Need infrastructure to run tests in varying hardware intrinsic modes

danmoseley commented 5 years ago

Increasingly we are taking changes that use hardware intrinsics to accelerate parts of CoreFX. Without special care, our testing will only ever cover the AVX2 (or AVX) path, not the software path and not any SSE path.

We need a way to easily cause selected tests to re-run in each mode so every codepath is exercised.

In the ML.NET repo they repeat relevant tests under each of regular, no AVX, and no AVX/SSE using RemoteExec: https://github.com/dotnet/machinelearning/blob/d65af0f755b9cd5739693004f1a8a8964ce23d8a/test/Microsoft.ML.CpuMath.UnitTests.netcoreapp/UnitTests.cs#L140

We can do something similar, but centralize the magic environment variables and offer a flag on RemoteExec that tests can set to enumerate over them.

cc @tannergooding @jkotas @Anipik

ViktorHofer commented 5 years ago

Moving to future as this would be nice to have but not necessarily important for 3.0. That said I will prioritize it correctly and try to work on it as soon as other high prio items are done. I'll try to do at least a manual run asap to get some data.

gfoidl commented 4 years ago

It would be nice to write tests as

[Fact]
[HwIntrinsic(Intrinsic.Avx2 | Intrinsic.Ssse3)]
public void MySuperTest()
{
    // ...
}

and then the test-runtime / CI executes the tests with environment variables set (i.e. that the noted intrinsics are disabled) so that the code-path can be verified.

The approach with RemoteExec is possible, but it forces us to write some code that could belong to the infrastructure.

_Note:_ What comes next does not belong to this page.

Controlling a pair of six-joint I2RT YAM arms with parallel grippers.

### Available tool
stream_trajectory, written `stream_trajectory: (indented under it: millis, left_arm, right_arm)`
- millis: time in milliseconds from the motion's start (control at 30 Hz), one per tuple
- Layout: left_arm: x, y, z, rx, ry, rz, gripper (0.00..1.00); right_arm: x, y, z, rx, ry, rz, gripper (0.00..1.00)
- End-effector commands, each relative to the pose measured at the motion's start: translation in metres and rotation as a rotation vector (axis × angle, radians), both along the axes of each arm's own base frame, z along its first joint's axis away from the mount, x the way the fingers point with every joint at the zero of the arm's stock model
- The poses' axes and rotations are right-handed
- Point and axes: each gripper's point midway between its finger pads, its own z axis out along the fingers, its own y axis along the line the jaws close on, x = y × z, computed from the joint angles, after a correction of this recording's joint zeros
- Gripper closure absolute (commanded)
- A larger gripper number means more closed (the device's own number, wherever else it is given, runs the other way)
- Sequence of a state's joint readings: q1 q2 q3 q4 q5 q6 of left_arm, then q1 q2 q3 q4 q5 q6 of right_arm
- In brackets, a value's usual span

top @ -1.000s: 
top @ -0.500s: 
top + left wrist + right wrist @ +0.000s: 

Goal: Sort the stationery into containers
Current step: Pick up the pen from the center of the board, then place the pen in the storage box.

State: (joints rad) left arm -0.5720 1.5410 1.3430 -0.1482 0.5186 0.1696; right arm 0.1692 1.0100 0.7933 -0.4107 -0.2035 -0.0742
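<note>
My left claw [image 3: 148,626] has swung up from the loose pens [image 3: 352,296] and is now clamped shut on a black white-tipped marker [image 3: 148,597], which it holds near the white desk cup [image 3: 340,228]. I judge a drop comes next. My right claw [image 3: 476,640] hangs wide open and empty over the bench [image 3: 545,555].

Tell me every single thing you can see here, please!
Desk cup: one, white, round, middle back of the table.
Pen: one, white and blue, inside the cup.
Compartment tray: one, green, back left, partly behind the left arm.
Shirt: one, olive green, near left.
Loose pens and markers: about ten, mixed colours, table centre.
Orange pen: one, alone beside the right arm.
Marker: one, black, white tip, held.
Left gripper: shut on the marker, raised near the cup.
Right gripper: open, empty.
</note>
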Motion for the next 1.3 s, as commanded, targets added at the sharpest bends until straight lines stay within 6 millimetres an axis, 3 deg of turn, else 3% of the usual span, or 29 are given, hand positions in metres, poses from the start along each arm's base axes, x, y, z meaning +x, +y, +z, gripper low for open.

danmoseley commented 4 years ago

Both approaches above assume it's fairly well defined which tests we need to run this way. As more and more of our code uses intrinsics and particularly if we want some indirect test coverage we might instead want to execute the entire test suite periodically with the various environment variables.

Perhaps it could be added pairwise into our test matrix, eg., on Centos and Windows Server always go through software mode, etc - if we're confident it's an orthogonal parameter.

danmoseley commented 2 years ago

linking to discussion of what the knobs are/should be: https://github.com/dotnet/runtime/issues/11701

danmoseley commented 2 years ago

@stephentoub @jkotas now that we're being more thoughtful about our matrix, and more of it is post-commit, would it be reasonable to pairwise one or more of these flags into the mix? Eg., if we test Windows 10 x64 and Windows 11 x64 we could enable COMPlus_EnableHWIntrinsic=0 permanently on one of those. It seems to me vanishingly unlikely that that would mask any OS-specific bugs.

It's not entirely clear which switch/es to set though. COMPlus_EnableHWIntrinsic=0 will force the software path, which in some cases is (still?) exercised for free on Arm64 tests. It may be better to force the SSE2 path, eg.

cc @safern @tannergooding @BruceForstall

danmoseley commented 2 years ago

I just noticed your offer @tannergooding to drive thinking around this. Sounds good to me.

safern commented 2 years ago

I also can work with @tannergooding on getting this set up (whatever pieces we need to move).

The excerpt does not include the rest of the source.